Adelmo miraba perplejo al joven.

—El propio obispo Gerberto de Aurillac lo envía —explicó Rodrigo—. Y os ruega que lo acojáis y tratéis con el mismo respeto que él recibió durante sus años de juventud en Córdoba. De hecho, el prelado desea así corresponder a su buen amigo Hamet Ben Yusuf, que fue consejero del difunto califa Al Hakam II y uno de los bibliotecarios de la fabulosa colección del rey árabe.

—¡La que mandó quemar Almanzor hace cuatro años! —se quejó Adelmo.

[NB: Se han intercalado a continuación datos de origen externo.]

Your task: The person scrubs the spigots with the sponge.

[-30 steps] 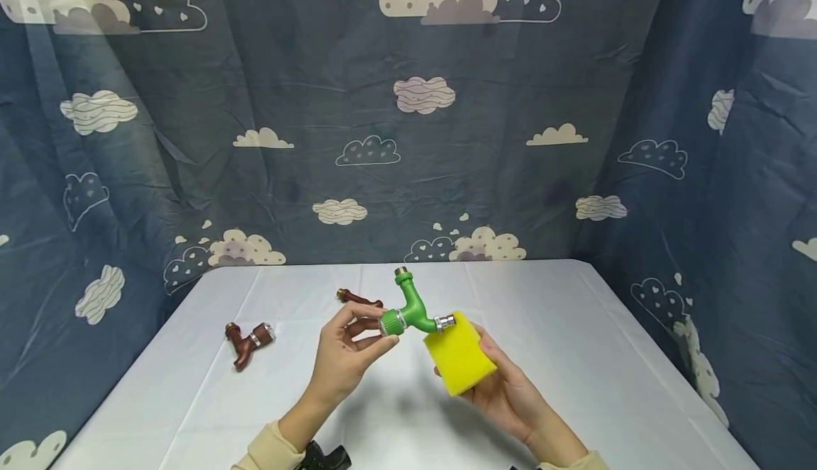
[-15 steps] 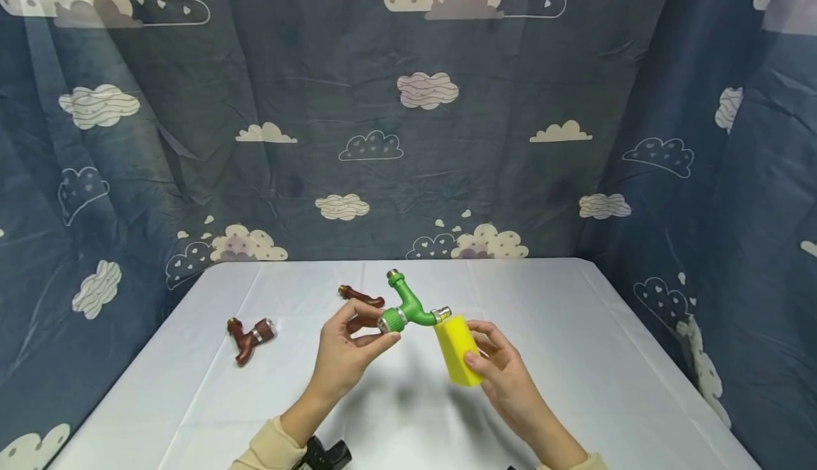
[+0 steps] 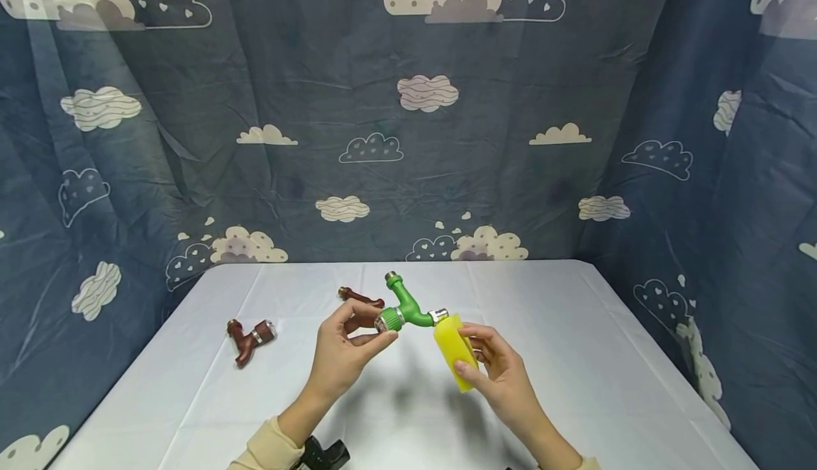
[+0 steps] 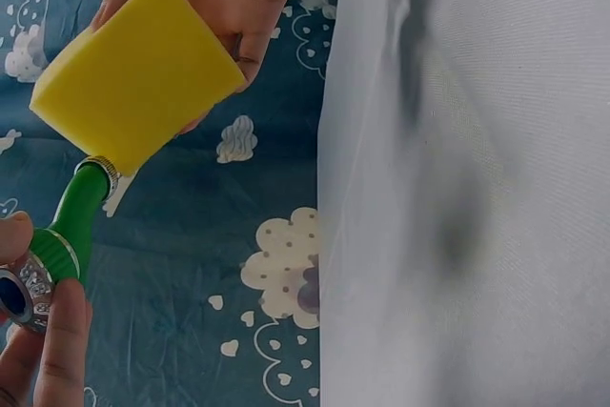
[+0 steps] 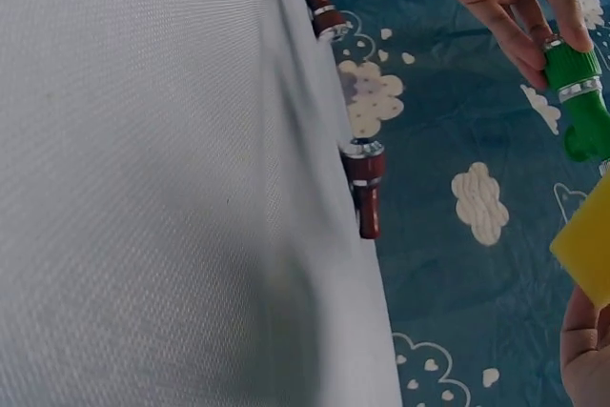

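Above the table, my left hand (image 3: 341, 356) pinches a green tap (image 3: 408, 305) by its ridged knob between thumb and fingers. The tap's threaded inlet points up, and its silver spout end points right. My right hand (image 3: 507, 378) grips a yellow sponge (image 3: 454, 351) by its sides, thumb in front. In the left wrist view the sponge (image 4: 138, 73) meets the metal spout ring of the tap (image 4: 81, 202). The right wrist view shows the tap (image 5: 581, 102) and part of the sponge (image 5: 586, 245) at its right edge.
A brown tap (image 3: 249, 342) lies on the white-covered table (image 3: 574, 385) at the left. Another brown tap (image 3: 361, 297) lies farther back, partly behind my left hand. A dark cloud-print curtain (image 3: 479, 172) surrounds the table. A black device (image 3: 324, 454) sits at my left wrist.
My right hand has turned the sponge from its broad face to its narrow side, thumb now in front. The tap has shifted slightly left and down with my left hand.
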`<state>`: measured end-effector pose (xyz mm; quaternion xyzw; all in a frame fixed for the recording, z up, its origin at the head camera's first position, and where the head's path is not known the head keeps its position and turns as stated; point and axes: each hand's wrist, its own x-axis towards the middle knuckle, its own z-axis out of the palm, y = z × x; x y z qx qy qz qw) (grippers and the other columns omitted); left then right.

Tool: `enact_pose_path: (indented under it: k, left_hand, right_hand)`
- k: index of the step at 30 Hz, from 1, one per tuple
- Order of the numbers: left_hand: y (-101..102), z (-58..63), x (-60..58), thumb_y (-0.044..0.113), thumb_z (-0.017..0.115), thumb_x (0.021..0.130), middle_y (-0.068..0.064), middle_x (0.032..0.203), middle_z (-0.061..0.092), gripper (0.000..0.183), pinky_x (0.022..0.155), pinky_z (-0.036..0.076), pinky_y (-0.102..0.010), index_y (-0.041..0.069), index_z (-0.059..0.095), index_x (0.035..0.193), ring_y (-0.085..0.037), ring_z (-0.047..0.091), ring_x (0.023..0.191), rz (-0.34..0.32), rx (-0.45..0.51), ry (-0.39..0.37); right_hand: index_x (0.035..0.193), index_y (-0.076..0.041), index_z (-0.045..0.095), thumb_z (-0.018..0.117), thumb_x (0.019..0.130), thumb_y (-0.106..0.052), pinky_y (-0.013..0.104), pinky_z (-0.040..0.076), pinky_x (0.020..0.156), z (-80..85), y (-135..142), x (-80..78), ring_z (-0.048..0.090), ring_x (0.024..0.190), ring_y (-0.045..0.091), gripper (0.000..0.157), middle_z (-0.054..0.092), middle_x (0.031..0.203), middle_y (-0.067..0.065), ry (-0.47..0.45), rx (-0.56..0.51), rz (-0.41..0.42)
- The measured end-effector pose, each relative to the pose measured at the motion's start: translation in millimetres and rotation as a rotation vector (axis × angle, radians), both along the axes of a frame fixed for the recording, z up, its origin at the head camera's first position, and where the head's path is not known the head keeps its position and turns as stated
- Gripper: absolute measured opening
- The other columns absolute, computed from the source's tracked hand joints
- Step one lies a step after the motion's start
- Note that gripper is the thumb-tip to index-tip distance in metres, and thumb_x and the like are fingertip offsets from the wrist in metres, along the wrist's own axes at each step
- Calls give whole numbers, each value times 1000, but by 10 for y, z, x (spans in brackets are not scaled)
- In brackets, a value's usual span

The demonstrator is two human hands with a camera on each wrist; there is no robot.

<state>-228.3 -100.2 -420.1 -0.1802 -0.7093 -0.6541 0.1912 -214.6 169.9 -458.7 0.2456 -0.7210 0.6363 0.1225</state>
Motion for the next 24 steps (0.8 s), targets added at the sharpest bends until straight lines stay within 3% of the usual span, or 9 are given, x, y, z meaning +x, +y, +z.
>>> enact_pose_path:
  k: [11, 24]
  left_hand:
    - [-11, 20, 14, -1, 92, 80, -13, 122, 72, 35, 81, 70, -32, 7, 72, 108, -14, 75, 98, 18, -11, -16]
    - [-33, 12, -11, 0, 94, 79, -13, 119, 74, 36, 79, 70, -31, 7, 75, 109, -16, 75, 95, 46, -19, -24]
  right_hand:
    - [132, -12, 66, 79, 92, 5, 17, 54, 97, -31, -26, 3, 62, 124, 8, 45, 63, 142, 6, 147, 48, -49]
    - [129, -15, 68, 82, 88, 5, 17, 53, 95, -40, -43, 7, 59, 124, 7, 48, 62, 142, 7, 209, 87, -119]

—Cuatrocientos mil volúmenes ardieron —indicó entonces Muhammad con un latín rasposo y acento cantarín—. Todos los que contradecían la fe de nuestro profeta o no eran sagrados para los musulmanes. Las piras encendidas por fanáticos teólogos tardaron días en extinguirse.

—Una terrible desgracia.

—Sólo Hamet y unos pocos ministros obtuvieron permiso para ocultar lo que cupiera en las alforjas de siete asnos… ¡Una mínima parte! —El joven miró implorante a Adelmo—. Dicen que una de esas alforjas fue entregada para su custodia a los
frates
del Espíritu de Casiodoro.

El veneciano asintió pero no pudo contenerse.

—¿Eres…?

—Sí, hermano Adelmo, soy musulmán —respondió Muhammad mostrando su sonrisa blanca—. Hace tiempo que dejamos los camellos y las jaimas en el desierto. El noble obispo Gerberto tuvo la dicha de conocer la sabiduría que nuestro pueblo atesoró en la ciudad califal de Córdoba y que, como en tierras cristianas, peligra con los vientos que han desatado el fanatismo y la ignorancia. Él desea que conozca los tesoros que los cristianos conservan. El obispo me aseguró que si había un lugar en toda la cristiandad donde mi fe no supondría un problema sería éste.